_EXERCISE INSTRUCTIONS_
What you give back must match the data below character for character.

_AVAILABLE DATA_

= Beginning of Section =

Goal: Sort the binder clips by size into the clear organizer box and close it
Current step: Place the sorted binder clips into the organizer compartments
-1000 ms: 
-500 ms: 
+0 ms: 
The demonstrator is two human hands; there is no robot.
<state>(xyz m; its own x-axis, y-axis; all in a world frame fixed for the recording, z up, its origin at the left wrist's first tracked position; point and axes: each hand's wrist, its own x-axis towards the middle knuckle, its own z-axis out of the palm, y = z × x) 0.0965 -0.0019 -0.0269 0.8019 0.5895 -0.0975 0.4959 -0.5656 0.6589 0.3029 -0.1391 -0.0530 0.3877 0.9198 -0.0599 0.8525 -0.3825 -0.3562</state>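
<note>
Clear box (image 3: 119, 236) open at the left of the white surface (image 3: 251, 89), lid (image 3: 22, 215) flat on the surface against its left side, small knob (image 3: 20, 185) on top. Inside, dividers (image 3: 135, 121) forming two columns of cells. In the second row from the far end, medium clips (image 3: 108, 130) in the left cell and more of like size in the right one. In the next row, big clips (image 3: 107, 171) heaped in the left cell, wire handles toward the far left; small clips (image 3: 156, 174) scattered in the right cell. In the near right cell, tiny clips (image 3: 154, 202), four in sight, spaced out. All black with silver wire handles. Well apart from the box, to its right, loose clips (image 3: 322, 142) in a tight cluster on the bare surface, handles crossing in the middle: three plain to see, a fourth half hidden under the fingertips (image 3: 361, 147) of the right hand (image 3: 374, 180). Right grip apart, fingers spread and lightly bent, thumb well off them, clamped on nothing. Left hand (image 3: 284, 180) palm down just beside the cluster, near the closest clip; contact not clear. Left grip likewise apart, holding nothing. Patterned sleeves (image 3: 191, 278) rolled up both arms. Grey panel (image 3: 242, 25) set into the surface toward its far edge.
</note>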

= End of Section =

_SOLUTION FOR THIS TASK_
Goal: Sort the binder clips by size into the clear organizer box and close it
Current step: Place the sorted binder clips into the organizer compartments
-1000 ms: 
-500 ms: 
+0 ms: 
The demonstrator is two human hands; there is no robot.
<state>(xyz m; its own x-axis, y-axis; all in a world frame fixed for the recording, z up, its origin at the left wrist's first tracked position; point and axes: each hand's wrist, its own x-axis towards the middle knuckle, its own z-axis out of the palm, y = z × x) 0.0965 -0.0019 -0.0269 0.8019 0.5895 -0.0975 0.4959 -0.5656 0.6589 0.3029 -0.1391 -0.0530 0.3877 0.9198 -0.0599 0.8525 -0.3825 -0.3562</state>
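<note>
Clear box (image 3: 119, 236) open at the left of the white surface (image 3: 251, 89), lid (image 3: 22, 215) flat on the surface against its left side, small knob (image 3: 20, 185) on top. Inside, dividers (image 3: 135, 121) forming two columns of cells. In the second row from the far end, medium clips (image 3: 108, 130) in the left cell and more of like size in the right one. In the next row, big clips (image 3: 107, 171) heaped in the left cell, wire handles toward the far left; small clips (image 3: 156, 174) scattered in the right cell. In the near right cell, tiny clips (image 3: 154, 202), four in sight, spaced out. All black with silver wire handles. Well apart from the box, to its right, loose clips (image 3: 322, 142) in a tight cluster on the bare surface, handles crossing in the middle: three plain to see, a fourth half hidden under the fingertips (image 3: 361, 147) of the right hand (image 3: 374, 180). Right grip apart, fingers spread and lightly bent, thumb well off them, clamped on nothing. Left hand (image 3: 284, 180) palm down just beside the cluster, near the closest clip; contact not clear. Left grip likewise apart, holding nothing. Patterned sleeves (image 3: 191, 278) rolled up both arms. Grey panel (image 3: 242, 25) set into the surface toward its far edge.
</note>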

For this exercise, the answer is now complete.